Perhaps the Cold War never quite died down. After the 246,000 civilians killed by the Little Boy and Fat Man bombs dropped on Hiroshima and Nagasaki in August 1945, after the decades-long psychological confrontation between the Soviet Union and the United States led the U.S. Civil Defense Service to broadcast radio and television spots on how to behave in case of a Soviet attack (with the voices and faces of Johnny Cash, Groucho Marx, and Boris Karloff), the fear of the bomb and its geopolitical consequences has resurfaced.

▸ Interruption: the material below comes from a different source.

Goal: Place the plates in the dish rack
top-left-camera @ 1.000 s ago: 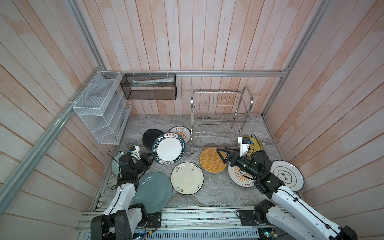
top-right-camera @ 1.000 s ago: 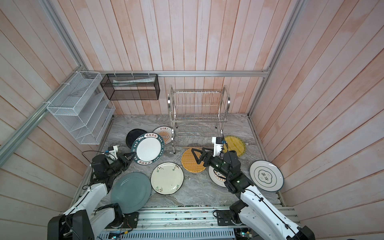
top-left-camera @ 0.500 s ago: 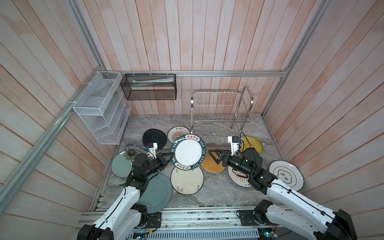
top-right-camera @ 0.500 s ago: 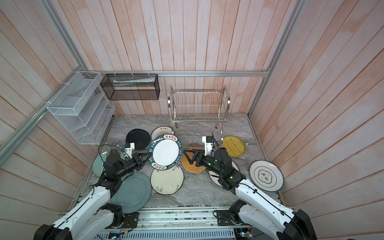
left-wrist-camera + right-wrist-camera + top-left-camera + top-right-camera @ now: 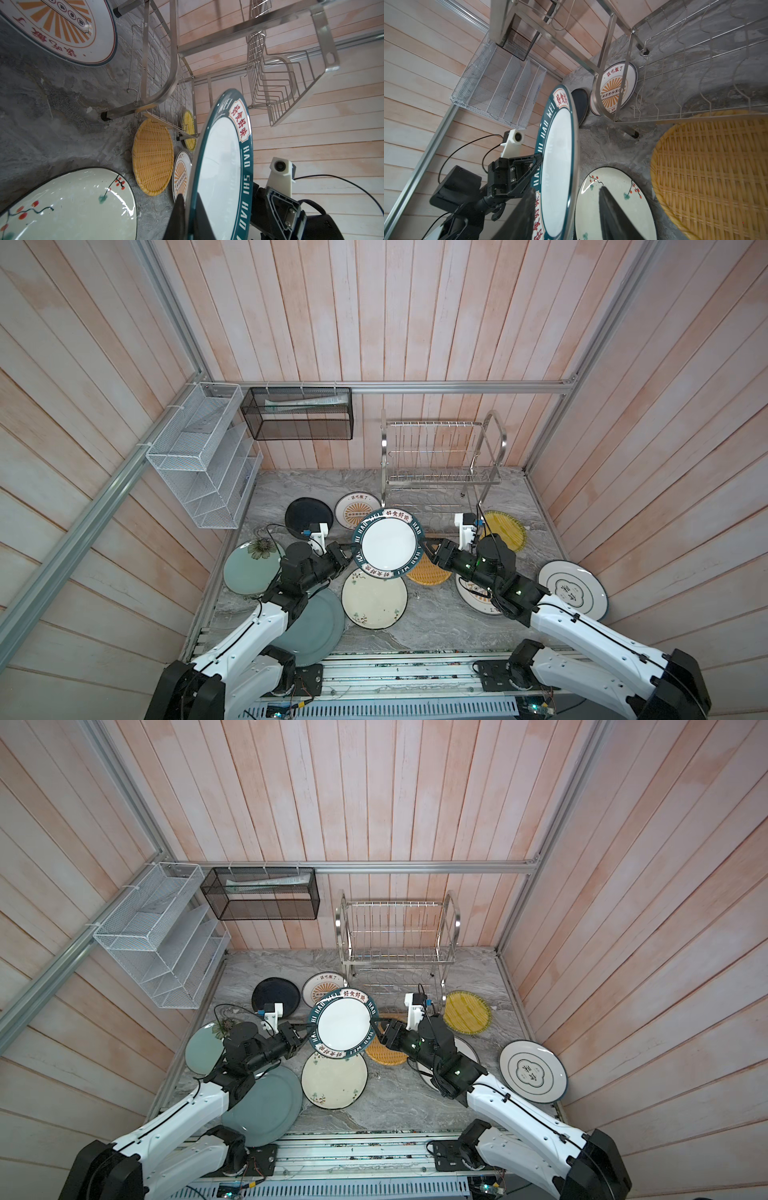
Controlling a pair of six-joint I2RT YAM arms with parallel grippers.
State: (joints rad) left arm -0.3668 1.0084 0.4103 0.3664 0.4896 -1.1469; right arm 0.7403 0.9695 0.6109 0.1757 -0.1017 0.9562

Barbara Moran, an American science writer and author of The Day We Lost the H-bomb (2009), about the nuclear accident in Palomares, Spain, believes that the cultural preoccupation with the bomb is changing over time. Before, in the movies, “maybe there was fear of radiation, mutations, and nuclear destruction,” she says, while now people seem to be more “concerned about human weakness, betrayal, and political consequences.”

Regarding the world’s current political leaders, it so happens that their ties to the Cold War era are very close. “For better or for worse, Joe Biden was trained in those times and knows very well the potential dangers of confrontation between nuclear powers, and Putin was molded as a spy in the final years of the Cold War, in the times of the decline and disappearance of the USSR,” Aguirre notes.

Against all odds, the intrigues between spies and the nuclear threat are once again topical. It is something that seems from another time, from another world. As the secret agent John Preston, played by Michael Caine in the movie The Fourth Protocol (1987) says to the different heads of the secret services, in the face of their conspiracies in the heat of atomic danger: “It’s about time they put you in a fucking museum.”